• PROVIDED MATERIAL
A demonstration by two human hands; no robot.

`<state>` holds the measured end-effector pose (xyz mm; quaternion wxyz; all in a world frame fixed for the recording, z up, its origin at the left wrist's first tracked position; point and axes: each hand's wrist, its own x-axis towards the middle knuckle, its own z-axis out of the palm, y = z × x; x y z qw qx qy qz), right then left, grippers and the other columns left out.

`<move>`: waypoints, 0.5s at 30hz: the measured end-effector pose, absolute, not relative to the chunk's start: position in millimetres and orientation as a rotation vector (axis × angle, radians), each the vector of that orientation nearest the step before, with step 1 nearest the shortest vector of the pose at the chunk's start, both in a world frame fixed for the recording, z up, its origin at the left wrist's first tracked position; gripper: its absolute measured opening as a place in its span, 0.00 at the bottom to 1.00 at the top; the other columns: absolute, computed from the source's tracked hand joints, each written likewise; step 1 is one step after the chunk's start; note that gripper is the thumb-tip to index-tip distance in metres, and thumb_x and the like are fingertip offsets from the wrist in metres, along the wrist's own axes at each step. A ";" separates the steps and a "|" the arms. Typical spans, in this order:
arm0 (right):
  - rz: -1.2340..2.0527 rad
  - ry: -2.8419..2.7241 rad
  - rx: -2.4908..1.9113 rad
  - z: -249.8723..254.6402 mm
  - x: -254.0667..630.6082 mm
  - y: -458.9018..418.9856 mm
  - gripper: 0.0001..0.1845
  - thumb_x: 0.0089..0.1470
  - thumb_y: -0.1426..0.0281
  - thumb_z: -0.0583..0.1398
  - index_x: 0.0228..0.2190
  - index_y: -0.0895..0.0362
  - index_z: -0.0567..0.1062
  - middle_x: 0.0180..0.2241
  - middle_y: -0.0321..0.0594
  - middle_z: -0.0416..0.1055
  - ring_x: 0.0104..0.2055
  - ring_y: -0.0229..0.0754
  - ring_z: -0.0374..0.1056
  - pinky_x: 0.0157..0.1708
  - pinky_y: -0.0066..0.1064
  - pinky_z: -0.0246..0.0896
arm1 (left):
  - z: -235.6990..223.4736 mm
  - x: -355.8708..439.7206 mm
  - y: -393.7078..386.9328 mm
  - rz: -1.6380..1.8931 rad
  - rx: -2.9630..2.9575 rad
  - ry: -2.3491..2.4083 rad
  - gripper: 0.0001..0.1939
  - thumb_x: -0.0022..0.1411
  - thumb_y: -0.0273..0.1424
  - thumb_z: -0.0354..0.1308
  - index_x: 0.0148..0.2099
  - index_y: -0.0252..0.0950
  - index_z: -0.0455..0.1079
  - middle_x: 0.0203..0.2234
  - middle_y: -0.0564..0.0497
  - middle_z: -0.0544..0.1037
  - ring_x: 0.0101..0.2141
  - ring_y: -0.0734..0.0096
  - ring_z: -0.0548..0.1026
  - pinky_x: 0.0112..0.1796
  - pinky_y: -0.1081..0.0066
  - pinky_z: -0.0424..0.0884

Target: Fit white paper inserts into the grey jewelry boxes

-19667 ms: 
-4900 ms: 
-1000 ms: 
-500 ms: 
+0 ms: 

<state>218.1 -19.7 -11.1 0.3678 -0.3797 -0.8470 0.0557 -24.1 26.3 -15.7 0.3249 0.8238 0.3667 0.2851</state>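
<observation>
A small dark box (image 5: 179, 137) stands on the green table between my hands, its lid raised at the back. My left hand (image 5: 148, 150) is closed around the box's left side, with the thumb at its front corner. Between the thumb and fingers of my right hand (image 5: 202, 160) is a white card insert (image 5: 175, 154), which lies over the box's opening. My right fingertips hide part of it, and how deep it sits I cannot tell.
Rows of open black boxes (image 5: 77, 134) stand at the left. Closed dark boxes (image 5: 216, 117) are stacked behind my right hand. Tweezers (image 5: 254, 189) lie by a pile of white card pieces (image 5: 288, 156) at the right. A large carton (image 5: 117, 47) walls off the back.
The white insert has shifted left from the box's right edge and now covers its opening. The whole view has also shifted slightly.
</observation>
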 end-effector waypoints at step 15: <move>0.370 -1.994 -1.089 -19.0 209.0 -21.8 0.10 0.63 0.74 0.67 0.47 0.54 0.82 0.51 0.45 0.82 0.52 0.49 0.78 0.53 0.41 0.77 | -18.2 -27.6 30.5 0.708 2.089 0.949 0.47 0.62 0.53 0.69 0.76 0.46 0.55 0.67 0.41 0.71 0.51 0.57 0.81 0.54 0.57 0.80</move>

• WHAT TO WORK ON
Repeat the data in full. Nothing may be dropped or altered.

• ANSWER SPACE
A demonstration by two human hands; no robot.

`<state>` holds the measured end-effector pose (xyz mm; quaternion wxyz; all in a world frame fixed for the recording, z up, its origin at the left wrist's first tracked position; point and axes: each hand's wrist, its own x-axis towards the middle knuckle, its own z-axis out of the palm, y = z × x; x y z qw qx qy qz), right then left, grippers and the other columns left out.

`<move>`: waypoints, 0.5s at 30hz: the measured end-effector pose, absolute, not relative to the chunk's start: position in millimetres and orientation as a rotation vector (axis × angle, radians), each the vector of that orientation nearest the step before, with step 1 nearest the shortest vector of the pose at the chunk's start, both in a world frame fixed for the recording, z up, its origin at the left wrist's first tracked position; gripper: its absolute measured opening as a place in its span, 0.00 at the bottom to 1.00 at the top; the other columns: absolute, computed from the source's tracked hand joints, each written likewise; step 1 is one step after the chunk's start; note that gripper is the thumb-tip to index-tip distance in metres, and thumb_x and the like are fingertip offsets from the wrist in metres, along the wrist's own axes at each step. A ";" separates the steps and a "|" the arms. Typical spans, in this order:
arm0 (right):
  - rz: -1.2340..2.0527 rad
  - ry: -2.8419..2.7241 rad
  - rx: -2.4908..1.9113 rad
  - z: -249.8723..254.6402 mm
  - x: -254.0667..630.6082 mm
  - y: -458.9018..418.9856 mm
  - gripper: 0.0001..0.1845
  - thumb_x: 0.0089..0.1470
  - thumb_y: -0.1426..0.0281
  - thumb_z: -0.0583..0.1398
  - index_x: 0.0228..0.2190
  - index_y: -0.0895..0.0362
  - index_z: -0.0567..0.1062
  - middle_x: 0.0180..0.2241
  - middle_y: -0.0321..0.0594
  - middle_z: -0.0416..0.1055
  - ring_x: 0.0104..0.2055
  - ring_y: -0.0229..0.0754
  - ring_z: -0.0374..0.1056
  - pinky_x: 0.0157..0.1708
  - pinky_y: -0.0066..0.1064
  - pinky_z: -0.0246..0.0896
arm1 (left):
  - z: -235.6990..223.4736 mm
  - x: -355.8708..439.7206 mm
  - y: -393.7078..386.9328 mm
  - rz: -1.6380..1.8931 rad
  - rx: -2.9630..2.9575 rad
  - ry: -2.3491..2.4083 rad
  - gripper: 0.0001..0.1939
  - thumb_x: -0.0022..0.1411
  - thumb_y: -0.0273..0.1424
  - thumb_z: -0.0354..0.1308
  - index_x: 0.0148..0.2099
  - index_y: -0.0252..0.0950
  - index_z: -0.0455..0.1079
  - middle_x: 0.0203..0.2234
  - middle_y: -0.0564..0.0497
  - middle_z: -0.0544..0.1037
  - ring_x: 0.0101..0.2141
  - ring_y: -0.0734..0.0096
  - ring_z: -0.0548..0.1026
  - pinky_x: 0.0112..0.1796
  - pinky_y: -0.1081..0.0066
  - pinky_z: -0.0424..0.0884

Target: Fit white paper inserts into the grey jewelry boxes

-19667 ms: 
-4900 ms: 
-1000 ms: 
-500 ms: 
+0 ms: 

<state>218.1 -19.7 -11.1 0.3678 -0.3797 -0.8470 0.0557 -24.1 26.3 -15.7 0.3249 0.8238 0.3667 0.2851</state>
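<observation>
A small dark box (image 5: 179, 137) stands on the green table between my hands, its lid raised at the back. My left hand (image 5: 148, 150) is closed around the box's left side, with the thumb at its front corner. Between the thumb and fingers of my right hand (image 5: 202, 160) is a white card insert (image 5: 175, 154), which lies over the box's opening. My right fingertips hide part of it, and how deep it sits I cannot tell.
Rows of open black boxes (image 5: 77, 134) stand at the left. Closed dark boxes (image 5: 216, 117) are stacked behind my right hand. Tweezers (image 5: 254, 189) lie by a pile of white card pieces (image 5: 288, 156) at the right. A large carton (image 5: 117, 47) walls off the back.
The white insert has shifted left from the box's right edge and now covers its opening. The whole view has also shifted slightly.
</observation>
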 end-effector waypoints at step 15: <move>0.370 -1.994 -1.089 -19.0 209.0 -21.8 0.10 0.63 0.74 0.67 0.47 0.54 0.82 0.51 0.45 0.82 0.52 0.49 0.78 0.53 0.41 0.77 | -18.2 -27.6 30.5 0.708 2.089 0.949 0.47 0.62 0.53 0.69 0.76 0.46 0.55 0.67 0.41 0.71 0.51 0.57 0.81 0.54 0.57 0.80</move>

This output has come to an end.